Harvard physicist plans Pacific expedition to find asteroid fragments

Harvard physicist plans Pacific expedition to find asteroid fragments

A Harvard physicist is planning a Pacific expedition to find what he thinks might be an alien artifact that smashed into the ocean.

Avi Loeb announced that he is organizing a 1.5 m ocean expedition to Papua New Guinea to look for fragments of an object that crashed off the coast of Manus Island in 2014.

In the year 2019, Loeb identified the object as the first interstellar meteor ever discovered, meaning it originated outside of our solar system. According to Loeb, the meteor's interstellar origin was confirmed by the Department of Defense's space command in April 2022 to Nasa.

Loeb and his team also concluded that the meteor was tougher than all other 272 meteors in Nasa's Center for Near Earth Object Studies catalog.

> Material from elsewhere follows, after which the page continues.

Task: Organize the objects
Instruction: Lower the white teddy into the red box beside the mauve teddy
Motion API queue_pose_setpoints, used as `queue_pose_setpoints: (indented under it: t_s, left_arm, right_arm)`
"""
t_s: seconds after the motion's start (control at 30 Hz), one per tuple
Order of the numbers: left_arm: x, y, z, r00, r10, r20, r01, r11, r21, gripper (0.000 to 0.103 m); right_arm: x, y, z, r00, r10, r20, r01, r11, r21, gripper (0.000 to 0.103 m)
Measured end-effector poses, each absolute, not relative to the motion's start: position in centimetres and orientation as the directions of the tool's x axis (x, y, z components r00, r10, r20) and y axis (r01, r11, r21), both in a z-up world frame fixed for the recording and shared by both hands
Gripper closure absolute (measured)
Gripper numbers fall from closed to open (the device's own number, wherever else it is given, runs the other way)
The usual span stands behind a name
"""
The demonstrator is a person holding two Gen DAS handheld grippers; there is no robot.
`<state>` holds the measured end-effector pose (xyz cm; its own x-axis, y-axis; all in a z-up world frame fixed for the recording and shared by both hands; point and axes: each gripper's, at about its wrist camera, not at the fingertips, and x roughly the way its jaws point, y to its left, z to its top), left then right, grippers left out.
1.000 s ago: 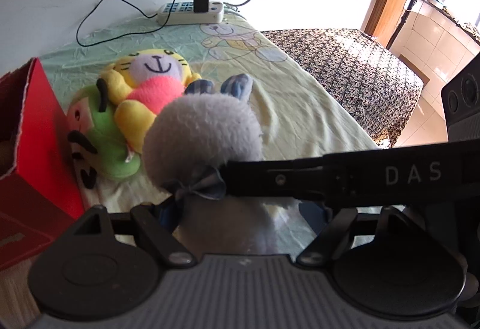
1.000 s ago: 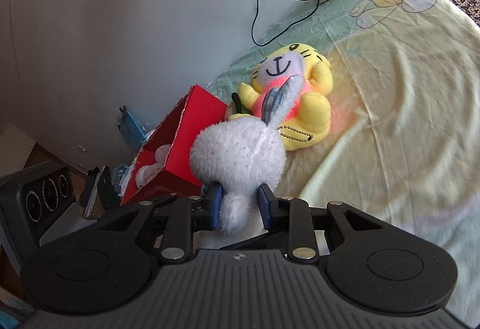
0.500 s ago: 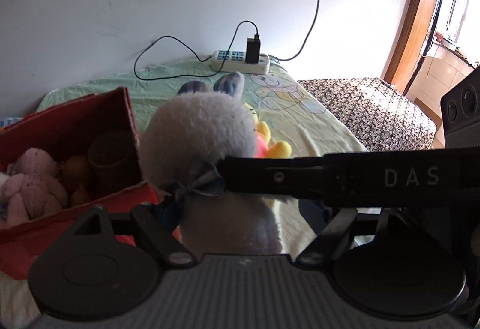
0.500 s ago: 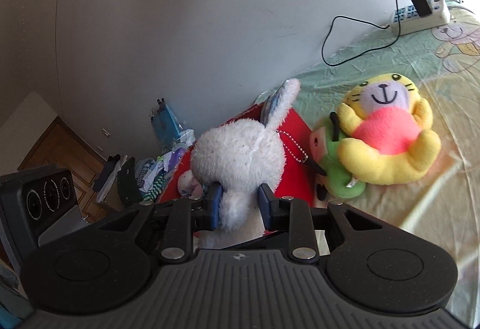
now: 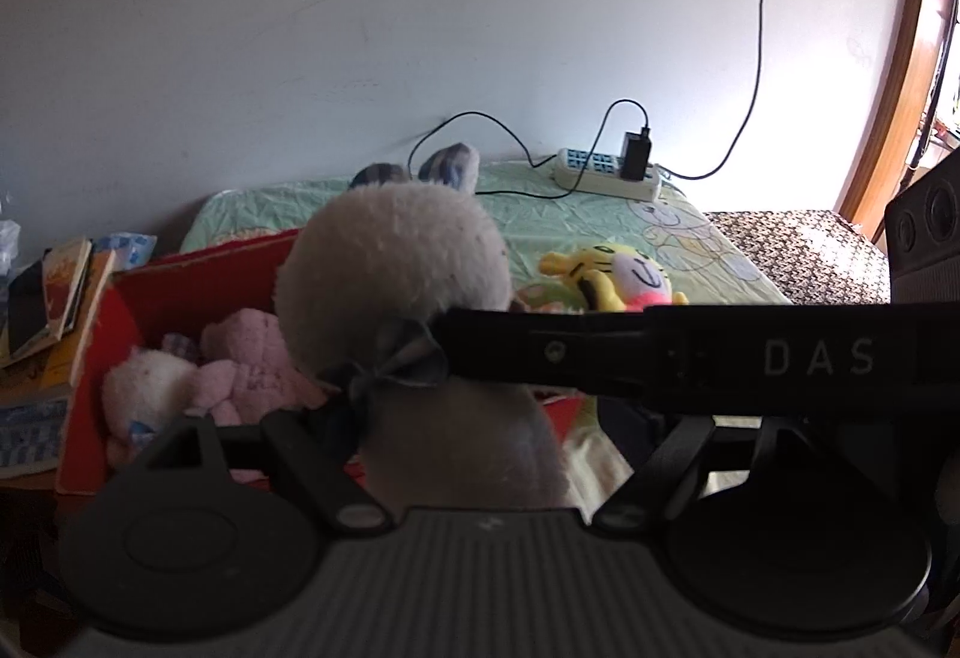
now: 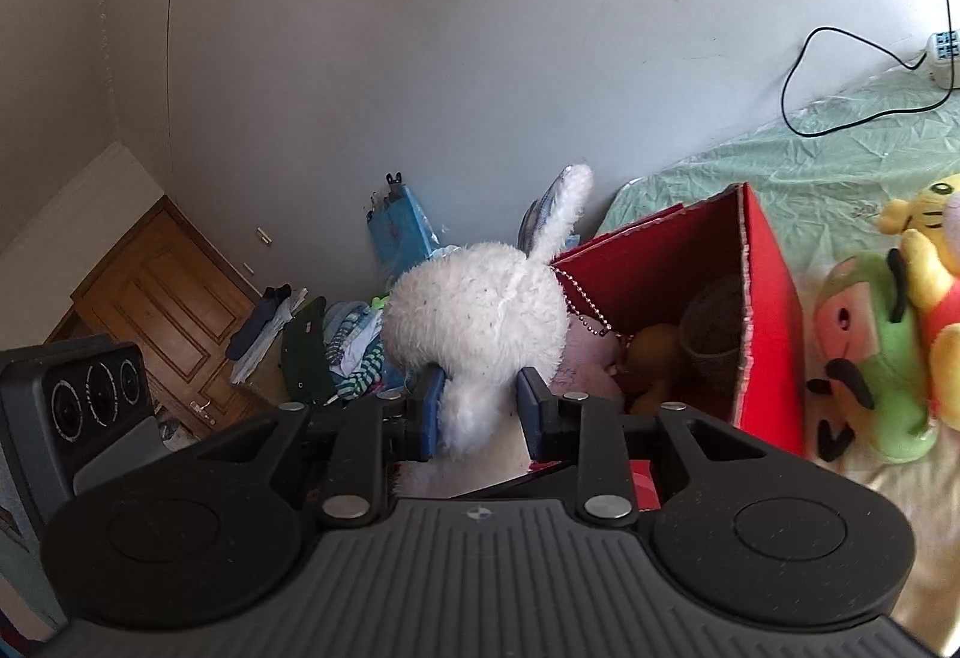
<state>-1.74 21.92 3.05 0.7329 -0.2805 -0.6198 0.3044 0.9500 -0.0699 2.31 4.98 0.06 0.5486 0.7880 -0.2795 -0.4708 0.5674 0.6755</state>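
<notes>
My right gripper (image 6: 477,409) is shut on a white plush rabbit (image 6: 474,316) at its neck and holds it in the air over the near end of a red box (image 6: 771,298). The rabbit also fills the left wrist view (image 5: 390,262), with the right gripper's black finger crossing in front. My left gripper (image 5: 474,454) sits around the rabbit's body; its fingertips are hidden behind the plush. The red box (image 5: 96,334) holds pink and white plush toys (image 5: 240,358). A yellow tiger plush (image 5: 618,277) and a green plush (image 6: 876,358) lie on the bed.
A power strip (image 5: 606,175) with a charger and cables lies at the bed's far edge by the wall. Books (image 5: 48,298) are stacked left of the box. Clothes (image 6: 342,340) are piled on the floor beyond the box, near a wooden cabinet (image 6: 162,310).
Both grippers have swung left with the rabbit, from over the yellow tiger plush to over the red box. The box's inside now shows in both views.
</notes>
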Motion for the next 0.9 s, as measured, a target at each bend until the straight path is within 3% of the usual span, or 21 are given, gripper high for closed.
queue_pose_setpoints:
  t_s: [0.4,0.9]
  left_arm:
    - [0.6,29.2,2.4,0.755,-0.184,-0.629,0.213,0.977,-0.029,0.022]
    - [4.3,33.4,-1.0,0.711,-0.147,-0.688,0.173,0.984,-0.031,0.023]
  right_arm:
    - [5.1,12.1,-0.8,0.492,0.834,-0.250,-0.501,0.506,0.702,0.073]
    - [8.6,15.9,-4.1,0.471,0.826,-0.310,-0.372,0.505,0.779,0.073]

I set up a team that designed a two-week expedition to search for meteor fragments at a depth of 1.7 km on the ocean floor. Analyzing the composition of the fragments could allow us to determine whether the object is natural or artificial in origin, according to Loeb wote in a post on Medium.

We have a dream team of people, including some of the most experienced and qualified professionals who have been involved in ocean expeditions. He said we have complete design and manufacturing plans for the required sled, magnets, collection nets and mass spectrometer.

According to Loeb, it is possible that the meteor is tough because they are artificial in origin, launched a billion years ago from a distant technological civilization. The ocean expedition is expected to use a ship with a magnetic sled deployed using a long line winch. The team will consist of seven sled operations, as well as a scientific team.

We will tow a sled mounted with magnets, cameras and lights on the ocean floor, inside a 10 km 10 km search box. A number of sources have been used to narrow the search site to this relatively small search box, according to Loeb and his team.

The size of the fragments to be found by Loeb's team will depend on the composition of the meteor. The physicist predicts a thousand fragments larger than a millimeter for an iron meteorite. If the meteor is of stainless-steel composition, Loeb s team expects to find larger sizes with tens of fragments larger than a centimeter.

Loeb promised Paola Antonelli, curator of the Museum of Modern Art, that he will bring it to New York in case his team recovers a sizable technological relic from the expedition.

The expedition is expected to launch this summer, according to the Daily Beast.

There is a chance that it will fail, said Loeb, co-founder of the $1.755 m Galileo Project, who is tasked with searching for extraterrestrial signs. He remains adamant about the mission.